Calculations.—The calculations of the amount of phosphorus in a given sample of iron or steel are made according to the following data: In a given case let it be supposed that the permanganate solution is set with a solution of piano wire and it is found that one cubic centimeter of permanganate liquor is equal to 0.003466 gram of metallic iron. It is found that 90.76 parts of molybdic acid will produce the same effect on permanganate as 100 parts of iron. Hence one cubic centimeter of permanganate solution is equivalent to 0.003466 × 0.9076 = 0.003145 gram of molybdic acid. In the yellow precipitate formed, in the conditions named for the analysis it is found that the phosphorus is one and nine-tenths per cent of the molybdic acid present. Therefore one cubic centimeter of permanganate liquor is equal to 0.003145 × 0.019 = 0.0000597 gram of phosphorus. If then, for example, in a sample of iron or steel eight and six-tenths cubic centimeters of permanganate solution, after correction, be found necessary to oxidize the molybdic solution after passing through the Jones’ reducing tube, the amount of phosphorus found is 0.0000597 × 8.6 = 0.051 per cent.

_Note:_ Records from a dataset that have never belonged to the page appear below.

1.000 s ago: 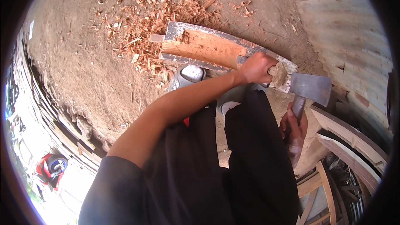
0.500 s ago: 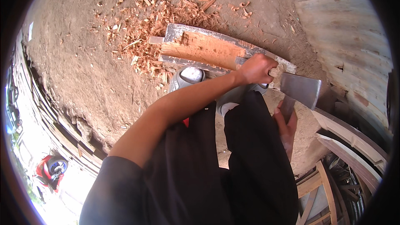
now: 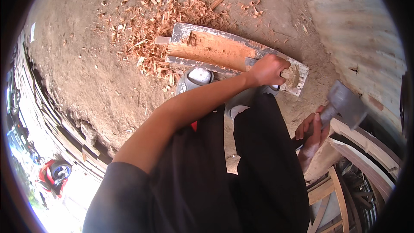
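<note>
A thick wooden piece (image 3: 211,49) with worn grey-white edges and a freshly cut orange-brown hollow lies on the ground. My left hand (image 3: 269,70) is closed round a chisel (image 3: 251,61) over the piece's right part. The chisel's flat metal blade points left into the end of the hollow, and its handle end pokes out right of my fist. Lower right, my right hand (image 3: 314,134) grips the handle of a hatchet (image 3: 347,105). The broad metal head, blurred by motion, is raised apart from the chisel.
Wood shavings (image 3: 146,39) are scattered left of and beyond the piece. My shoe (image 3: 196,77) is against its near edge. Rusty metal sheeting (image 3: 358,39) stands at right, with stacked boards (image 3: 366,144) below it. A red motorcycle (image 3: 54,174) is far left.
My right hand has swung the hatchet away to the right and down, from beside the chisel's handle end. The left hand and chisel have hardly moved.
</note>
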Available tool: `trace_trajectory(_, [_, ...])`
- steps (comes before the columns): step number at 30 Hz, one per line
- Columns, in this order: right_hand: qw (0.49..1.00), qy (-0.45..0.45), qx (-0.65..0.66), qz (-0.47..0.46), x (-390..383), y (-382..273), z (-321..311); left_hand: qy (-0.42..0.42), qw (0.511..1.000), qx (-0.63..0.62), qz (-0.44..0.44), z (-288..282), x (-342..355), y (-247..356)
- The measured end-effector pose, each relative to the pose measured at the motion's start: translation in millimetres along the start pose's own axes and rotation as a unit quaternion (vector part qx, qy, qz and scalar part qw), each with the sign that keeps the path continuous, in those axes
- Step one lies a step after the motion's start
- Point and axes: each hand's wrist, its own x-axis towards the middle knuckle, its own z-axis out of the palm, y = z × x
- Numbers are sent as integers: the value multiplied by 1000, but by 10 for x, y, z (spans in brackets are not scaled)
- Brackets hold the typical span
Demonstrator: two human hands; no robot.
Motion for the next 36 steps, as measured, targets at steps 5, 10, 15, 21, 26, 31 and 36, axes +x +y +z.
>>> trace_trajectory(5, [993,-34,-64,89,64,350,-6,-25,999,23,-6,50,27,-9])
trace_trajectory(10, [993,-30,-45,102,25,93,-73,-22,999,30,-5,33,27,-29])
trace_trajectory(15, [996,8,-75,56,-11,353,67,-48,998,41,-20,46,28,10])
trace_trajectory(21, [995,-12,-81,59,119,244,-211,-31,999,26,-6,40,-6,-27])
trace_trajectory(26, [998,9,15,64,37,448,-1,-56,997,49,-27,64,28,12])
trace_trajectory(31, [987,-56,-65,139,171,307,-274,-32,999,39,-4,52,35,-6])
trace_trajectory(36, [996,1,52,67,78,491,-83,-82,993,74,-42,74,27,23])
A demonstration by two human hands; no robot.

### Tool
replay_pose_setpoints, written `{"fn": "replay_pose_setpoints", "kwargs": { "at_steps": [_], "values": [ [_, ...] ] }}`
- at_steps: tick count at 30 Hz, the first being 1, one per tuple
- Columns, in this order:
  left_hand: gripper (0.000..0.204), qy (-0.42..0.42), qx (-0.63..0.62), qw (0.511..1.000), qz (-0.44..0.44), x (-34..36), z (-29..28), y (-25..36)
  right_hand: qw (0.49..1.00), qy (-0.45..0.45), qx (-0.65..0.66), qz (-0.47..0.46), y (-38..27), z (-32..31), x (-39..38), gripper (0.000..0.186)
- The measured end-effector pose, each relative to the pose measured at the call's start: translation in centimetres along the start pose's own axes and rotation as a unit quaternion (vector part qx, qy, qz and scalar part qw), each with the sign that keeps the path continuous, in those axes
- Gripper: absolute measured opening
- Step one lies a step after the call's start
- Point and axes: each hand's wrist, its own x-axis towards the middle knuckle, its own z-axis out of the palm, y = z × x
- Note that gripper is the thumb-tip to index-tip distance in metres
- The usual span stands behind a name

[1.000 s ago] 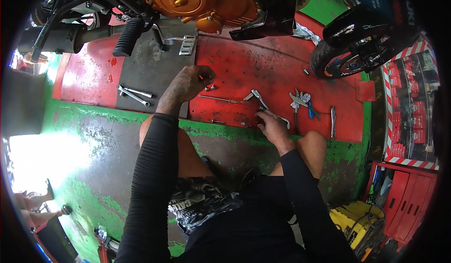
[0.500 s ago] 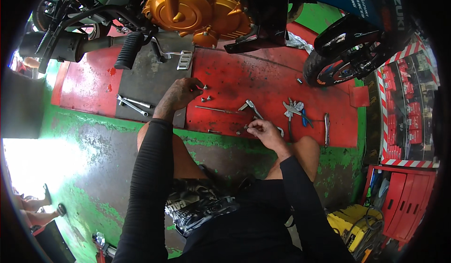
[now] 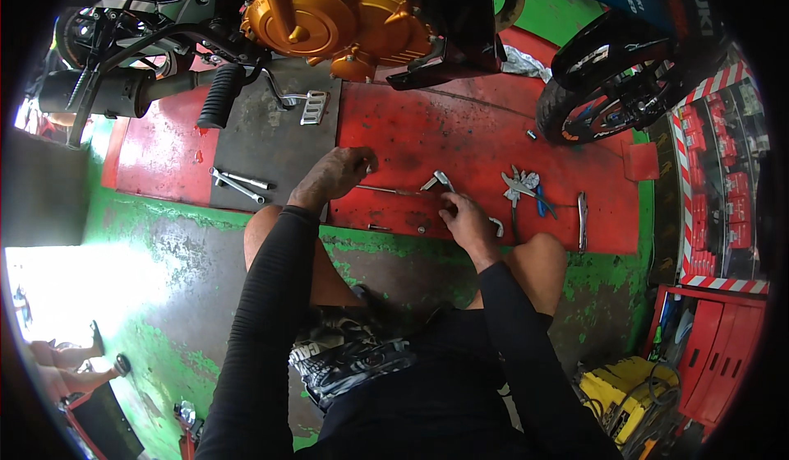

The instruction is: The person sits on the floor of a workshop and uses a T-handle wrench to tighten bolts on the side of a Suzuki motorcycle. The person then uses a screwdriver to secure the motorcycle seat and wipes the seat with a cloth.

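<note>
My left hand [image 3: 337,172] hovers over the red mat [image 3: 411,131], fingers curled around something small I cannot make out, near a long screwdriver [image 3: 385,191]. My right hand [image 3: 460,215] is lower right, fingertips pinched on something unclear, beside a ratchet [image 3: 440,180]. Pliers with blue handles [image 3: 540,201] and a crumpled wrapper [image 3: 519,179] lie farther right, along with a long chrome tool [image 3: 582,221]. Two wrenches [image 3: 242,187] rest on the dark mat section [image 3: 263,147]. A small bolt [image 3: 531,134] lies near the wheel.
A motorcycle with an orange engine cover [image 3: 320,24] spans the top, its front wheel [image 3: 559,123] at right. A parts display [image 3: 715,189], red cabinet [image 3: 719,353] and yellow machine [image 3: 616,386] line the right. Another person's legs [image 3: 78,365] show at lower left.
My left hand has shifted lower and slightly right, covering where small fittings showed. My right hand has moved slightly right and up since half a second ago, fingers still bent.
</note>
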Motion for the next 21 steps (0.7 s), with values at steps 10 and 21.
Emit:
{"fn": "replay_pose_setpoints", "kwargs": {
  "at_steps": [10, 21],
  "values": [
    [0.017, 0.241, -0.022, 0.965, -0.097, -1.3, -2.9, -5.6, 0.994, 0.076, -0.071, -0.019, -0.4, 2.7, 1.4, 0.025],
    [0.043, 0.117, 0.129, 0.982, -0.075, 0.8, 2.2, -4.9, 0.996, 0.085, -0.018, 0.008, -1.1, 0.2, 0.1, 0.016]
  ]
}}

113. The Silver Method.—The separation of the phosphoric acid by silver according to the method of Perrot has been investigated by Spencer, who found the process unreliable.[96] By a modification of the process, however, Spencer obtained fairly satisfactory results. The principle of this method depends on the separation of the phosphoric acid by silver carbonate and the subsequent titration thereof with standard uranium solution after the removal of the excess of silver. The operation is conducted as follows: The fertilizer is first ignited until all organic matter and residual carbon are destroyed. Solution is then accomplished by means of nitric acid and the volume completed to a definite quantity. An aliquot part is taken, after filtration, varying with the supposed strength of the solution so as to contain about 100 milligrams of phosphorus pentoxid. In the slightly nitric acid solution add freshly prepared silver carbonate in excess, that is, sufficient to saturate any free acid present and also to combine with all the phosphoric acid. Wash thoroughly with hot water and then dissolve the mixed phosphate and silver carbonate in nitric acid and remove the silver from the solution with sodium chlorid. The phosphoric acid is determined in the filtrate by means of a standard solution of uranium nitrate in the manner already described. Spencer found that the separation of the phosphoric acid by the silver method was more exact than by the Joulie magnesium citrate process. With practice on the part of the analyst in determining the end reaction the process is both rapid and accurate. The method is also inexpensive, as both the silver and uranium are easily recovered from the waste.